▶ **Required work**: The line holding "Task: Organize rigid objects" is the last one to output; start at the first line of the data, keep every line in between exactly, and leave out pictures.

▶ **Task inputs**:

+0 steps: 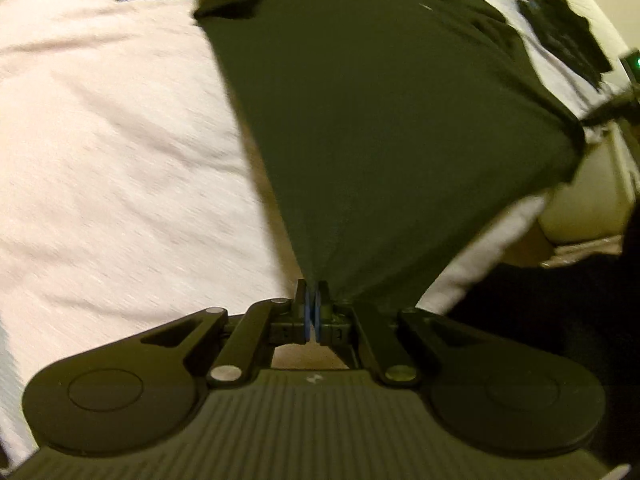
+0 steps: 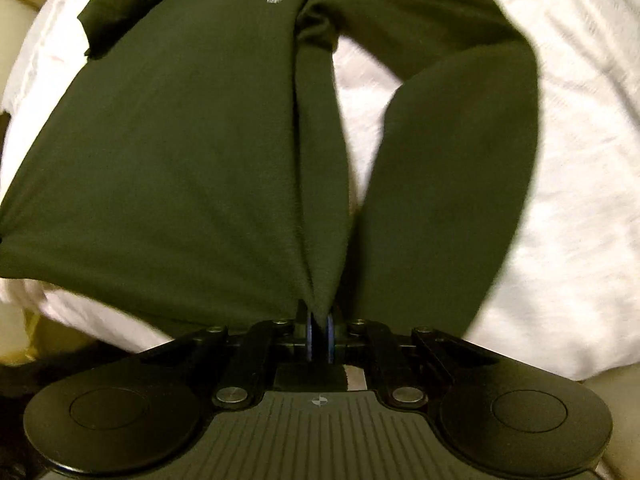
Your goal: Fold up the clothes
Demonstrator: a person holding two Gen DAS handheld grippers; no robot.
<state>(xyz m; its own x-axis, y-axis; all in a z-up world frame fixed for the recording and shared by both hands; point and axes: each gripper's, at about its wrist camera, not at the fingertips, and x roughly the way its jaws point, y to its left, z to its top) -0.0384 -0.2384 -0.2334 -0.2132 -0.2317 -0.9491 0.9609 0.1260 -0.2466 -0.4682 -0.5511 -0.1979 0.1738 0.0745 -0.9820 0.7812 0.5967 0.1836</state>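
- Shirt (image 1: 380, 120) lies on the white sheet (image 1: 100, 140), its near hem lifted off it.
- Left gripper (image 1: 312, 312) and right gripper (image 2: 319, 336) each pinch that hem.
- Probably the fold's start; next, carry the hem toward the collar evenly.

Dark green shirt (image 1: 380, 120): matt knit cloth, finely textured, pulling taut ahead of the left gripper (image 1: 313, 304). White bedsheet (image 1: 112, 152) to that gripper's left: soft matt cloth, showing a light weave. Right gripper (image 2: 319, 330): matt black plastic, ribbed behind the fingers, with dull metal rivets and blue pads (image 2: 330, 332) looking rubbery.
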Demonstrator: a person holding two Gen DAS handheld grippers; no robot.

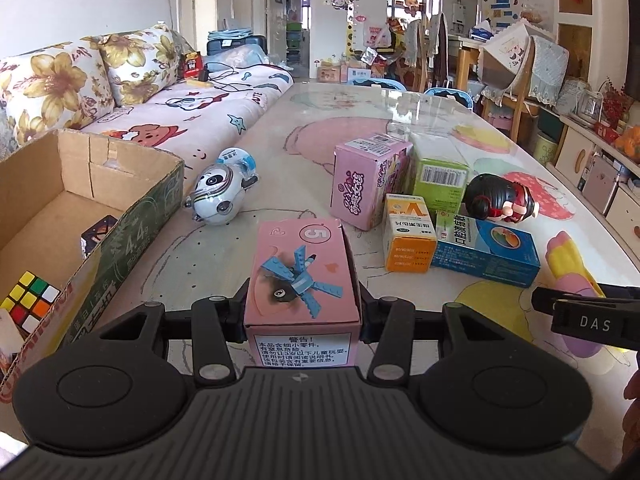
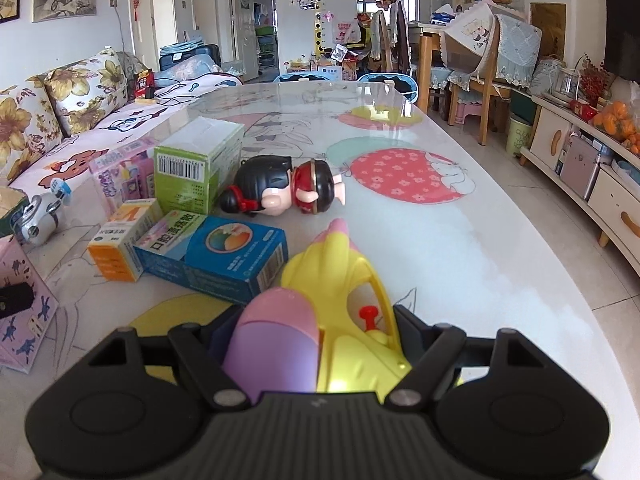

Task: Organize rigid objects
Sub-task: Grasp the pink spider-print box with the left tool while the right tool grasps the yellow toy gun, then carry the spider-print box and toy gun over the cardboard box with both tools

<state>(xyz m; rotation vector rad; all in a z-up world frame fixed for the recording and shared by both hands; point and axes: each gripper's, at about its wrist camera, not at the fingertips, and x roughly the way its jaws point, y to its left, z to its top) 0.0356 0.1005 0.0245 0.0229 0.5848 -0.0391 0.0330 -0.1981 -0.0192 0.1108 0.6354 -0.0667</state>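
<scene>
In the left wrist view my left gripper (image 1: 302, 309) is shut on a pink toy box (image 1: 304, 256) marked with a 5 and a blue brick figure. The box sits low over the table, just right of an open cardboard box (image 1: 120, 220). In the right wrist view my right gripper (image 2: 316, 332) is shut on a yellow, pink and purple toy gun (image 2: 340, 264) whose nose points away over the table. That same toy gun (image 1: 568, 260) and right gripper (image 1: 580, 312) show at the right edge of the left wrist view.
The cardboard box holds a Rubik's cube (image 1: 32, 300) and a dark cube (image 1: 98, 234). On the table (image 1: 224, 256) lie a panda toy (image 1: 218, 192), a pink carton (image 1: 368, 184), a green carton (image 1: 440, 172), an orange-white carton (image 1: 408, 236), a blue carton (image 1: 488, 254) and a doll (image 1: 500, 200). A sofa runs along the left.
</scene>
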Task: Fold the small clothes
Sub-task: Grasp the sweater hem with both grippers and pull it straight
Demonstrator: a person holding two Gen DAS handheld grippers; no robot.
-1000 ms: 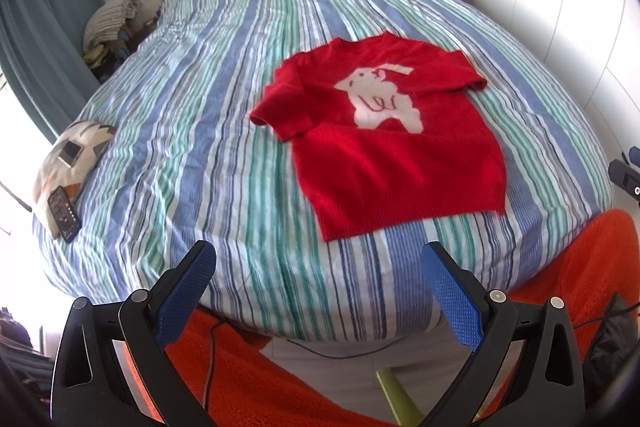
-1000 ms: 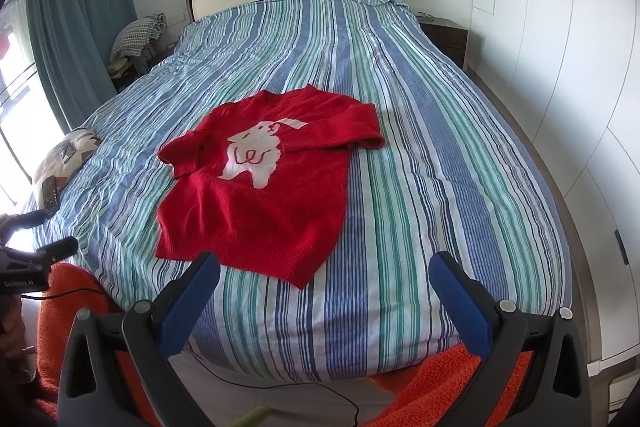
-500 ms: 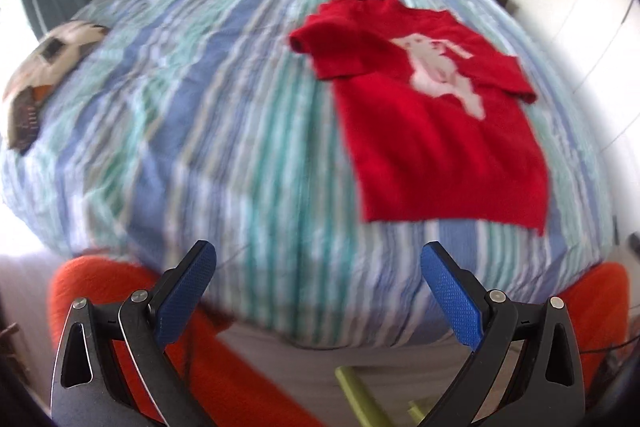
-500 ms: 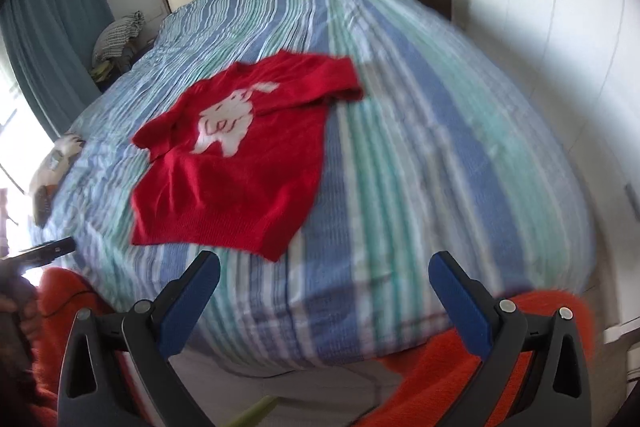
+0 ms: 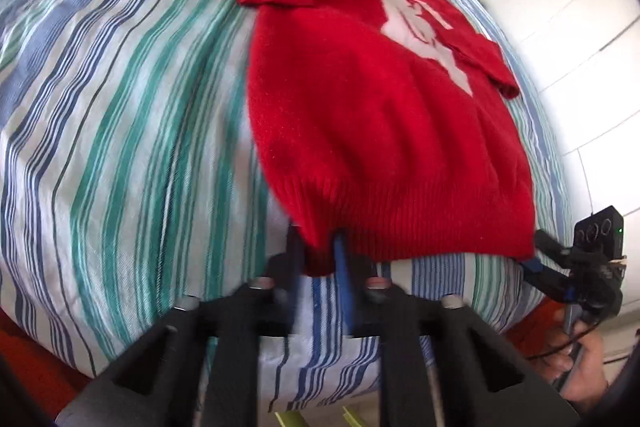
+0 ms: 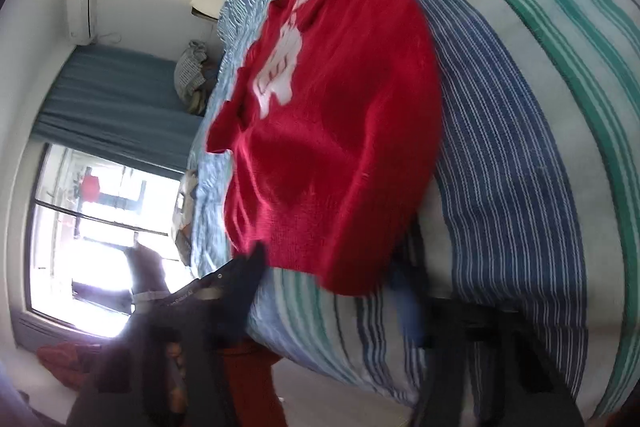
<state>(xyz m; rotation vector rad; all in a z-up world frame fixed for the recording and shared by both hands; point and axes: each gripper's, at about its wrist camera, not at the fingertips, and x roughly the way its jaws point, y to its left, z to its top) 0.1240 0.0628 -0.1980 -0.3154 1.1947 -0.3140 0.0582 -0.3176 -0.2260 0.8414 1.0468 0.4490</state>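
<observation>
A red knit sweater [image 5: 380, 115] with a white animal on its chest lies flat on the striped bed [image 5: 120, 107], hem toward me. My left gripper [image 5: 320, 259] is at the hem's left corner. Its jaws are closing, and the blue pads pinch the red ribbing between them. My right gripper [image 5: 536, 255] is at the hem's right corner, jaws closing, with the corner between the fingertips and a gap showing there. In the right wrist view the sweater [image 6: 332, 147] appears rolled sideways. There my right gripper [image 6: 400, 285] is a blur and the left gripper [image 6: 252, 263] sits at the far corner.
A person's hand [image 5: 576, 379] holds the right gripper. White wardrobe doors [image 5: 580, 7] run along the bed's right side. A blue curtain [image 6: 112, 95], a bright window [image 6: 80, 247] and a clothes pile [image 6: 192, 71] stand on its left. Orange fabric [image 5: 24, 359] lies below the bed's foot.
Both grippers have come down from above the foot of the bed to the sweater's hem. Their jaws went from wide open to nearly together. The right view has rolled sideways.
</observation>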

▶ **Task answer**:
+0 steps: 
+0 steps: 
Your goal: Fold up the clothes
Demonstrator: a person holding two Gen DAS handheld grippers; no robot.
<state>(xyz m; its own x-axis, y-axis; all in a z-up world frame fixed for the recording and shared by both hands; point and axes: each gripper's, at about its wrist camera, not at the fingertips, and x roughly the way its jaws point, y to its left, z to its top) -0.0384 -0.2384 -0.2334 -0.2132 -0.2317 -0.9491 0.9609 0.1260 -0.2466 -0.4682 -0.5511 -0.1979 0.1738 0.0745 -0.9820 0.7812 0.5967 0.1836</state>
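- Shirt (image 1: 380, 120) lies on the white sheet (image 1: 100, 140), its near hem lifted off it.
- Left gripper (image 1: 312, 312) and right gripper (image 2: 319, 336) each pinch that hem.
- Probably the fold's start; next, carry the hem toward the collar evenly.

Dark green shirt (image 1: 380, 120): matt knit cloth, finely textured, pulling taut ahead of the left gripper (image 1: 313, 304). White bedsheet (image 1: 112, 152) to that gripper's left: soft matt cloth, showing a light weave. Right gripper (image 2: 319, 330): matt black plastic, ribbed behind the fingers, with dull metal rivets and blue pads (image 2: 330, 332) looking rubbery.
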Demonstrator: a person holding two Gen DAS handheld grippers; no robot.


Task: Organize rigid objects

The response to this exercise is complete.